What exactly is Wikidata and what is its relationship to Quora topics and questions?

Vote #1 Jay Wacker: Jay Wacker’s answer to What exactly is Wikidata and what is its relationship to Quora topics and questions?

To break down what Jay said just a bit further:

An ontology is an organisation of concepts in the world. Quora’s existing hierarchy of topics is one, contributed to by Quora askers, Quora topic gnomes, and whatever the initial seeding of it was within Quora.

Wikidata’s ontology is a rather bigger ontology. It has been contributed to by Wikipedia editors, in all the various language versions, and many other online projects.

In addition to the benefits Jay has mentioned: the Wikidata ontology has more information about its topics than the Quora one does. In particular, it has more explicit links between subtopics and their parent topics; more identification of topics as people; more identifications of topics as places, and the geographical coordinates of those places. (As well as all the information contained within the related Wikipedia articles; and the infoboxes in Wikipedia are all machine-readable by design.)

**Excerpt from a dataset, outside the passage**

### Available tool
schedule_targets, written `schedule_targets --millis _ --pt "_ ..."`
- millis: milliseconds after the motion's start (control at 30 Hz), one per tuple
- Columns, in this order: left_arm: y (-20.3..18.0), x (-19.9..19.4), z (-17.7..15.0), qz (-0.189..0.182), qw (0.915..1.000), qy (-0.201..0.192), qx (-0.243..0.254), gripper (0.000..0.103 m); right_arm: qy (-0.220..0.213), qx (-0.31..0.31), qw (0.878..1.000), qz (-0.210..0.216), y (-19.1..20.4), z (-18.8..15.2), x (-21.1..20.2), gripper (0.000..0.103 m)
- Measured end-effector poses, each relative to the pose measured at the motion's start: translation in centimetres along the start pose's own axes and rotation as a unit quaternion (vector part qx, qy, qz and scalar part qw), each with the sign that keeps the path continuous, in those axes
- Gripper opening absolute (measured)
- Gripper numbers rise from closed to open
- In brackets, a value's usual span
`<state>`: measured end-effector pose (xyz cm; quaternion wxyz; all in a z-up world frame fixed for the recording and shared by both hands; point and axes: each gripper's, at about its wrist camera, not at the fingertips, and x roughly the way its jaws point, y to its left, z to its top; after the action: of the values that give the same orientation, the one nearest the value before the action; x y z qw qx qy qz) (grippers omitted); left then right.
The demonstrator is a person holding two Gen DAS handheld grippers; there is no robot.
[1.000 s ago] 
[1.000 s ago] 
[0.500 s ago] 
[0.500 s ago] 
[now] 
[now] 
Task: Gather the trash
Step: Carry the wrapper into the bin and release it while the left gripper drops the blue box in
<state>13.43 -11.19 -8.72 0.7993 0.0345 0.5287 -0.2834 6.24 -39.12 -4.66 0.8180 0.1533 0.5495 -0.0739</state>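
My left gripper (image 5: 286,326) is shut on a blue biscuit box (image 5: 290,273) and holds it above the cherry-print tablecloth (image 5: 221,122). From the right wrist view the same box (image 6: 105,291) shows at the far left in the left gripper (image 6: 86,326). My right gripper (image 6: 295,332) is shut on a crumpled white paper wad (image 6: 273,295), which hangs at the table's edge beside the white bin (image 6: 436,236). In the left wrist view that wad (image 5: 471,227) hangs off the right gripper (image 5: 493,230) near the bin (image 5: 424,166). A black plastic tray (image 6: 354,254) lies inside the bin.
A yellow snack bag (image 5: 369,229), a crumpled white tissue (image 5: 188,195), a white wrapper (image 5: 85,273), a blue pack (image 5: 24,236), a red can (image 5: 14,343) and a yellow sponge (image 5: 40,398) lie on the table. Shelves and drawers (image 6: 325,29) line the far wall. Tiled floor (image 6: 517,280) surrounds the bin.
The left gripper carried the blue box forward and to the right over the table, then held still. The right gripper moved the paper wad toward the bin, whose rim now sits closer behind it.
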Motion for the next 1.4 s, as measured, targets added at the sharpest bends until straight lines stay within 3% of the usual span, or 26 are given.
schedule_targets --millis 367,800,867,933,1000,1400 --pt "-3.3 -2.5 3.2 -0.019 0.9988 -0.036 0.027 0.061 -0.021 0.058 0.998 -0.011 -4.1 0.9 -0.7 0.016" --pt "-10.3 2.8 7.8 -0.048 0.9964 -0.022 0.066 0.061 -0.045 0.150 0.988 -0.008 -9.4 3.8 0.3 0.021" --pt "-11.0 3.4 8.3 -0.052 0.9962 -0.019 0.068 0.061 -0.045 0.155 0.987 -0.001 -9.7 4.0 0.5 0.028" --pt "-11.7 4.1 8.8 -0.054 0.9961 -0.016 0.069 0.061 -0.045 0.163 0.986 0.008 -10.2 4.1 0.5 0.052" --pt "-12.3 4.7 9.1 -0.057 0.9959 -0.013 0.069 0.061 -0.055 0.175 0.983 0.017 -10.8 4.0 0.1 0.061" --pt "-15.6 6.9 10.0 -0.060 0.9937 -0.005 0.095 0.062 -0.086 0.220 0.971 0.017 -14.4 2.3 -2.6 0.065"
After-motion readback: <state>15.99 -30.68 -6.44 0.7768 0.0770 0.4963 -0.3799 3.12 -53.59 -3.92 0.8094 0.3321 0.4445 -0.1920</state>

By matching Quora topics to Wikidata topics, Quora can work out parent/child topic links, which are pretty crucial to how topics are used. (You have to explicitly tell Quora that sociolinguistics is a subtopic of linguistics, and if you don’t, people subscribing to linguistics will not receive new sociolinguistics questions. Multiply that by every new topic ever.) Quora can produce maps of location topics, and work out which places are close to each other, which can also help the related topic suggester. Quora can narrow down which topics are (famous?) people. Quora can work out which topics are bona fide ambiguous, where it hasn’t already.

Questions and answers rely on a topic ontology. Quora is now upgrading from a smallish homebrew ontology, to a much bigger and authoritative homebrew ontology.